Серегу привезли домой в самом конце ноября без всякого предупреждения. Хорошо, что дома в этот момент была его мама. Он с видимым трудом, но самостоятельно поднялся на третий этаж, но, войдя в квартиру, сразу рухнул в кресло. В квартире было только одно кресло – бабушкино, но она освободила его навсегда вскоре после ухода Сереги в армию. Когда я увидел его в один из ближайших дней, мне трудно было поверить, что это Серега: передо мной сидел исхудавший, наголо обритый человек лет тридцати. Он смотрел на меня неподвижным взглядом и говорил тихим ровным голосом, что было полной противоположностью прежнему Сереге. Он сказал, что теперь для него с армией все счеты окончены. Он уволен вчистую, комиссован, получил инвалидность. О своей болезни, о том, как он ее получил, не говорил ничего. Вообще, он казался заторможенным. Кресло стало его постоянным местом пребывания. Когда бы я ни зашел, он сидел в нем и смотрел в одну точку. Но, сидя в кресле, он, очевидно, много думал. Как-то, когда я зашел к нему перед самым Новым Годом, он произнес несколько фраз, из которых я понял, что он мучительно думает о том, как жить дальше. То, что он сказал, было очень похоже на то, что сказал Андрей Болконский в известном романе Л.Н. Толстого: "Нет, жизнь не кончена в 31 год…". А ведь Сереге было всего восемнадцать. После этого он начал быстро поправляться. Возможно, именно потому, что сам принял решение: надо жить дальше.
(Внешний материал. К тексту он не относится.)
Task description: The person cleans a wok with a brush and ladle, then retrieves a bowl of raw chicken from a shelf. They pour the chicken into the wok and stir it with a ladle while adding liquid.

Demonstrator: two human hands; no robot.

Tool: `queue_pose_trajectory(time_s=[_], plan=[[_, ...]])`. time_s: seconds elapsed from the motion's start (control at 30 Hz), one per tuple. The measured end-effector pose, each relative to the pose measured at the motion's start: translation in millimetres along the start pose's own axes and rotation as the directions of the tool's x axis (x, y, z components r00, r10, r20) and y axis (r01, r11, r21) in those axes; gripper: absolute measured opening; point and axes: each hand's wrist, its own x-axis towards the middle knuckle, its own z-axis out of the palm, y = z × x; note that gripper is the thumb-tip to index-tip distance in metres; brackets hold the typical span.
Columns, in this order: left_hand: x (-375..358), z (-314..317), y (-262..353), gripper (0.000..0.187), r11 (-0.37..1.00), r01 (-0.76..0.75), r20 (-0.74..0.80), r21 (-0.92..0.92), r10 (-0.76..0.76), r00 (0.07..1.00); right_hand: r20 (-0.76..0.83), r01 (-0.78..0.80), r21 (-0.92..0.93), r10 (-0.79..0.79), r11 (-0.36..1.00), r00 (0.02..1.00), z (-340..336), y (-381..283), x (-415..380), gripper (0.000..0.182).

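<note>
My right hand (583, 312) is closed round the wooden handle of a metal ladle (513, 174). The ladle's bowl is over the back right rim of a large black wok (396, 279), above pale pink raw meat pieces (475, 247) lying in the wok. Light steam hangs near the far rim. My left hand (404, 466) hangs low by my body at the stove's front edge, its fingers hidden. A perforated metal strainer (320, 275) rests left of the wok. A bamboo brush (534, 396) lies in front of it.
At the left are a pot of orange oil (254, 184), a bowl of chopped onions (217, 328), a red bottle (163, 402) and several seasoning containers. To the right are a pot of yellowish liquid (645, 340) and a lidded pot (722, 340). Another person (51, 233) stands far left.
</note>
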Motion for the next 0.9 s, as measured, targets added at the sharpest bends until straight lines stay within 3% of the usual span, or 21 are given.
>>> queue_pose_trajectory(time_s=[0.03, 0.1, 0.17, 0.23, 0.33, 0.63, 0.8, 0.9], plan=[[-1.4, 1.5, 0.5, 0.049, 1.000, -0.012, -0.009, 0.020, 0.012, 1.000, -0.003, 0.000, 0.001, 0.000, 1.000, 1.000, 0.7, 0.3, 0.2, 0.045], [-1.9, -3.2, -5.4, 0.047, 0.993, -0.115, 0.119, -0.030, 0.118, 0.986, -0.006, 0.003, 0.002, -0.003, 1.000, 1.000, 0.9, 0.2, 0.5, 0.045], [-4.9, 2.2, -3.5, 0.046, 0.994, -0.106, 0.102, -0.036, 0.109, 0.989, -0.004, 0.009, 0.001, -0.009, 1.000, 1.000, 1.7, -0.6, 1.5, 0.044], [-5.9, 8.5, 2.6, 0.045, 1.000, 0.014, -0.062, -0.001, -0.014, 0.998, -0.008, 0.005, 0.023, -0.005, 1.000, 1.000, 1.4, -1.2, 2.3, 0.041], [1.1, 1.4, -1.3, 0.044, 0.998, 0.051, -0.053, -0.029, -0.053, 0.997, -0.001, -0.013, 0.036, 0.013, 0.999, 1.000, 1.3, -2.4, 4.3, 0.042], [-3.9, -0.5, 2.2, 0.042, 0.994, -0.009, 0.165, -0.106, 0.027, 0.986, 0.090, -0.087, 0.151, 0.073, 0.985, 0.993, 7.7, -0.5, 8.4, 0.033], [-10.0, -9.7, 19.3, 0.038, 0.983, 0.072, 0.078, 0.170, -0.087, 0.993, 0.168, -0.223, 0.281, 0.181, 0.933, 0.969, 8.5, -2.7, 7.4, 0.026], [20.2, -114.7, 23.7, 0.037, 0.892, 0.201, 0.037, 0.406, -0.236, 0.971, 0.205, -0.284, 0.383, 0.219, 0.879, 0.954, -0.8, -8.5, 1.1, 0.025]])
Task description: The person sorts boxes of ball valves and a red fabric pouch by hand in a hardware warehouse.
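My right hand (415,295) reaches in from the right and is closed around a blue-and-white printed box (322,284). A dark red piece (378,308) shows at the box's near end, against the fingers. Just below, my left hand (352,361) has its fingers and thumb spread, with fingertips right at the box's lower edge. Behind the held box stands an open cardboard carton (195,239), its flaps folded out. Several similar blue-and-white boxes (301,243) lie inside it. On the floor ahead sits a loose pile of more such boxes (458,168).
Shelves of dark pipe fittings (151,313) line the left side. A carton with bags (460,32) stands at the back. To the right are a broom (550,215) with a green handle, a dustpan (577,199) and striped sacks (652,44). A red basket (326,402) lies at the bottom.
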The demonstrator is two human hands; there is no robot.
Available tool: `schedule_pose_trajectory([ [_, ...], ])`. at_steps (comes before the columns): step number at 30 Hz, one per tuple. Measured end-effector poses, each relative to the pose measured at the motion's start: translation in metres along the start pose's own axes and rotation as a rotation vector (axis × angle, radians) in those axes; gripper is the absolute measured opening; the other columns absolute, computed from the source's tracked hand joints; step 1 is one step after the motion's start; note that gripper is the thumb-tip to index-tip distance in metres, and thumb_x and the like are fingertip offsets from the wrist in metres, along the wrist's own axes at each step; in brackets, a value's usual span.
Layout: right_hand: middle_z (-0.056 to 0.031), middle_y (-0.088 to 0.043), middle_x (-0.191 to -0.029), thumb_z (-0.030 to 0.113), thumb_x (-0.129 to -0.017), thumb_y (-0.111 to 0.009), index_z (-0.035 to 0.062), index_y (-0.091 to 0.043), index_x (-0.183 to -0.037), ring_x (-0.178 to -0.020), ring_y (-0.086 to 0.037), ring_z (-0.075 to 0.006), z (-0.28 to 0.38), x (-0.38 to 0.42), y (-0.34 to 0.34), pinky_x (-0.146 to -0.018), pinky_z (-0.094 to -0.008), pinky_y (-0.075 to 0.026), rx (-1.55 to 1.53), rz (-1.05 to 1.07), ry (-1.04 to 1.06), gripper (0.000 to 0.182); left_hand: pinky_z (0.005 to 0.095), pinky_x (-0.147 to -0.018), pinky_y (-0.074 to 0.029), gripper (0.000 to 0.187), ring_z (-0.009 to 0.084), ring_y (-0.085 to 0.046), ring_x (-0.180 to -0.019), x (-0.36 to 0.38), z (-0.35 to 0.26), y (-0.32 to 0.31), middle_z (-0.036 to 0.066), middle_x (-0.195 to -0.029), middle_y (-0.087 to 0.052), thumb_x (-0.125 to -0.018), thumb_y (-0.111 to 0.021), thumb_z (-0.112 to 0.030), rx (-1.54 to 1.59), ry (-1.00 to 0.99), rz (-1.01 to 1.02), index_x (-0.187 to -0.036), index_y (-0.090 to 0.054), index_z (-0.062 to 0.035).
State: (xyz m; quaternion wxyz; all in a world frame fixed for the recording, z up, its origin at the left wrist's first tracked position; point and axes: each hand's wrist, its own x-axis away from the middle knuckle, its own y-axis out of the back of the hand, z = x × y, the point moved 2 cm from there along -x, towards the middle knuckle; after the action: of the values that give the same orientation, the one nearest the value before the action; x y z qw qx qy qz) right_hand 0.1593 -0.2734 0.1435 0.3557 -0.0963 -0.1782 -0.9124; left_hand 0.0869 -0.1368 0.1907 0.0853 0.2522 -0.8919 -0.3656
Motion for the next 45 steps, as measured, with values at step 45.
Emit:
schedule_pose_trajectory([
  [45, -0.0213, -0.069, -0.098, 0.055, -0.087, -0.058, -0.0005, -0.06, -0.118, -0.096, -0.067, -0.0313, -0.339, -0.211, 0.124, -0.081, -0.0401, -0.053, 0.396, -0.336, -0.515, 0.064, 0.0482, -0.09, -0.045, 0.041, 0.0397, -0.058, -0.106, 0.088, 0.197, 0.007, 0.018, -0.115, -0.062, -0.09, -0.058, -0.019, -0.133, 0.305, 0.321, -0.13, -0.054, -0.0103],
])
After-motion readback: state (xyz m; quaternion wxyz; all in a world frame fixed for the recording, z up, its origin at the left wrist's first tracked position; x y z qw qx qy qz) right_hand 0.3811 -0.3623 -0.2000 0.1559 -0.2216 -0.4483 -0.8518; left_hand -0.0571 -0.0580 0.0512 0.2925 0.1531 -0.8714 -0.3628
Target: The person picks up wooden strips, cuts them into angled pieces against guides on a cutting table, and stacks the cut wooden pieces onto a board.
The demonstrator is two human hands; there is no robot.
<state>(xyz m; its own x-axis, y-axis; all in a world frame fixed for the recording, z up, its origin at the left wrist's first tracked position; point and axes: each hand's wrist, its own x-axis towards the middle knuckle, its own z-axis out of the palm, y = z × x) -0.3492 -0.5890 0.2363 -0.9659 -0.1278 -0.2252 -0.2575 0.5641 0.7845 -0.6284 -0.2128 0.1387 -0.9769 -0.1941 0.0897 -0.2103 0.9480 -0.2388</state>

В феврале Серега начал выходить на улицу, делать зарядку и обливаться холодной водой. В институте ему пошли навстречу: дали возможность сдать первую сессию в марте и пообещали, что если он хорошо сдаст экзамены за первый курс, то его переведут на дневное отделение. Так все и произошло. Летом 1954 года Серега перешел на второй курс своего рыбного института, а я перешел в десятый класс. Молодость и природное здоровье взяли верх над болезнью, и Серега теперь выглядел почти так же, как прежде, но встречались мы все реже и реже.